Remember Remember the Fifth of November

Seeing as we are on a bit of a roll with seasonal events at the moment I thought I use this week’s post to discuss Guy Fawkes Night with you all. Guy Fawkes Night or Bonfire Night as it is commonly referred to falls every year on the 5th of November.

My six year old son knows the date as the night that fireworks go off and we get our wellies on, scarves on and torches out, to troop en-masse down to the usual local place and congregate around a huge bonfire. He has of course heard about Guy Fawkes, however sparklers and hot dogs with fried onions hold more fascination at this stage.


Drawing by Nell Zinovieff, aged 10 at the time, from the 1995 Dodo Pad

The true origins of the commemoration stems from a failed plot back in 1605 where, on the fifth of November a group of English Catholics attempted to blow up the Houses of Parliament in London and in so doing kill the Protestant King, James the First. Guy Fawkes was caught guarding the stash of explosives, arrested and the assassination attempt was averted.

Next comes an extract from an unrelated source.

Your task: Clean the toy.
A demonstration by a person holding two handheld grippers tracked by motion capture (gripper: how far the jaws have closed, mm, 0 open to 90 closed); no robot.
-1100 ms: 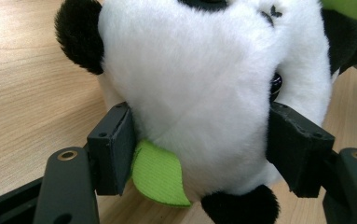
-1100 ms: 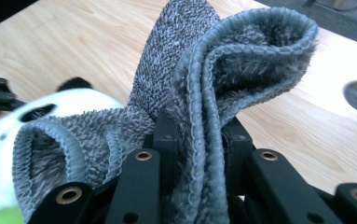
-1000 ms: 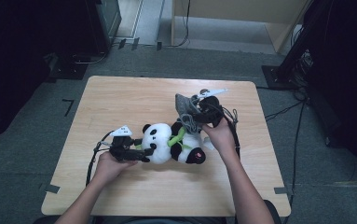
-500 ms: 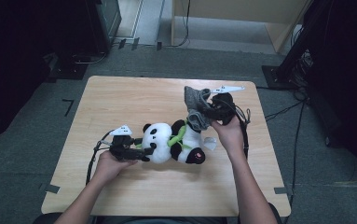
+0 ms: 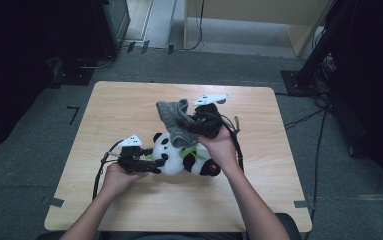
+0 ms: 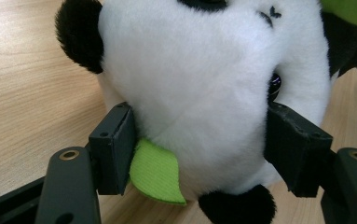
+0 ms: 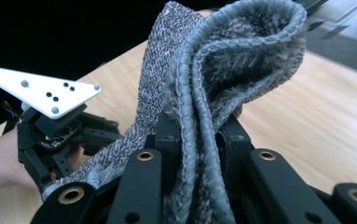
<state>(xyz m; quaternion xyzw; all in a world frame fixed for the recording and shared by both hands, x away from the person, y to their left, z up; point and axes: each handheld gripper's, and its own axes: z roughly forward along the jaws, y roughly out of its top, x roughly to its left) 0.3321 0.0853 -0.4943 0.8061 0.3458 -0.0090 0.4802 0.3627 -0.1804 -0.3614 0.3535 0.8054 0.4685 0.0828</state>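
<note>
Here, near the wooden table's (image 5: 289, 200) centre, the left gripper (image 5: 155, 165) has its jaws pressed on the head of a plush panda (image 5: 179, 157). At its one o'clock, the right gripper (image 5: 191, 125) holds a grey sock (image 5: 171, 117) clamped, lifted above the toy.

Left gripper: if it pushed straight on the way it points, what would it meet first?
The white-and-black plush panda: the left gripper already has its jaws pressed on the head, so it would push deeper into it.

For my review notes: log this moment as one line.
left gripper: clamped on panda plush head | right gripper: shut on grey cloth, raised above plush | table: wooden
</note>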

While one would not dream of applauding the blowing up of politicians, although I suspect nowadays there are many who would love to see some of them suffer a less permanent downfall, one can’t help but admire the plucky plan. Given that the death penalty was handed out most liberally in those days it must have taken some gumption to plan such a daring plot.

It fascinates me that this single act of terrorism, which basically is what the plot boiled down to, regardless of the motives, is still remembered so vividly today. Great Britain has such a colourful history and I adore turning the page in my Dodo Pad each week to find a new fact, some nugget of information previously unknown or an amusing tit-bit. As the esteemed Lord Dodo has been collecting and sharing these facts and foibles for over forty six years, there are some corkers to be enjoyed and many bring back memories of history lessons.

My question for you then today is this: What historical fact or lesson do you best remember from your childhood? I have a fond memory of the day my history teacher Miss F shaved the leg of one of my fellow students to illustrate how the ancient Greeks and Romans removed hair and favoured hygiene. Poor lad had a bald patch down one leg that caused much hilarity during Sports over the next two terms until it grew back sufficiently. I certainly never forgot the lesson!